Al-Guneid said the sector is facing a freeze that no other energy producers face, and she worries ranchers and farmers who want to lease to green projects may not be represented in the review.
The Pembina report outlines economic advantages of the projects in a list that estimates tens of millions of new dollars per year of revenue for the counties of Cypress, Forty Mile, Newell and the M.D. of Taber, along with the City of Medicine Hat.
DP Energy’s Saamis Solar project would see a solar array cover more than 1,000 acres of former industrial and grassland in northern Crescent Heights, and was being rescheduled for an approval hearing when the halt on new approvals was announced Aug. 3.
Pembina estimates in a standard formula that annual payments to the landowner (it is being leased from Viterra) and city taxes would total $4.5 million, enough to pick up 3 or 4 per cent of the city’s total annual tax income.
Similarly, a controversial solar project in Cypress County, the Aura Peace Butte, would pay lease payments to the owners of six-quarter sections near Black and White Trail and annual tax amounts totalling an estimated $4.6 million to Cypress County.
The county’s entire annual tax revenue is about $23 million.
The County of Forty Mile collected a total of $16.3 million in property tax in 2023, but a single new project, the six-section Aria Solar Facility, could pay up to $6.3 million per year to county coffers and landowners leasing the sites.
Southeast Alberta projects pause
(A list of renewable energy projects, with applicant, location and combined lease and tax revenue, as estimated by the Pembina Institute).

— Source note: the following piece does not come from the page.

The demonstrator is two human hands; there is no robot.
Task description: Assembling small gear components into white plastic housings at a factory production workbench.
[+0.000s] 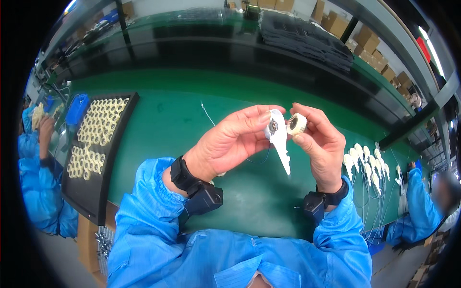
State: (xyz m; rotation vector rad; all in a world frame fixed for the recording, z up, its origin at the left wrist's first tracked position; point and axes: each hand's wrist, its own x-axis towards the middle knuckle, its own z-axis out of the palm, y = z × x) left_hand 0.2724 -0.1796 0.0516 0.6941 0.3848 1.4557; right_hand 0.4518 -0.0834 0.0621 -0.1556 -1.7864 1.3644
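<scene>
My left hand (229, 137) grips a white plastic housing (280, 146) by its round head, thumb on one side and fingers behind. The narrow tail of the housing points down toward me, and a small metal part shows in its round recess. Between thumb and fingers of my right hand (322, 144) is a cream ring-shaped part (298, 124) with a dark core and fin-like teeth around its edge. The ring is tilted and very close to the housing's head; I cannot tell whether they touch. A thin wire (208, 114) shows beyond my left hand.
At left a black tray (89, 192) holds rows of similar cream rings, with a blue bin (77, 109) beside it. Several white housings with trailing wires (369, 165) lie at right on the green table (240, 211). A dark shelf spans the back. Co-workers' blue sleeves (418, 192) show at both sides.
</scene>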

– Aria Solar, County of 40 Mile, $6.3 million;
– Aura Peace Butte Solar, Cypress County, $4.6 million;
– Bluearth Bindloss Solar, Sp. Areas, $2 million;
– Capital Power Whitla Solar expansion, County 40 Mile, $1.23 million;
– DP Energy Saamis Solar, Medicine Hat city, $4.5 million;
– EDF Bull Trail wind Phase 1, Cypress County, $3.6 million;
– Enerfin Winnifred Wind (modification), Cypress/40 Mile $720,000;
– Engie Buffalo Trial (Phase 1), Cypress County, $2.4 million;
– Greengate Luna (two phases), County of Newell, $18.6 million;
– Alderson Solar, Cypress County, $1.4 million;
– Proteus Hays Solar, MD Taber, $4.3 million;
– Pteragen Peace Butte Wind, Cypress County, $1.4 million;
– RES Forty Mile Wind, Forty Mile, $1.6 million;
– Solar Krafte Vauxhall, MD Taber, $840,000;
– Solar Kraft Ranier, Newell, $6.3 million;
– Atco Forty Mile Wind (modification), Forty Mile, $340,000;
– Transalta Red Rock Wind, Cypress, $1.2 million.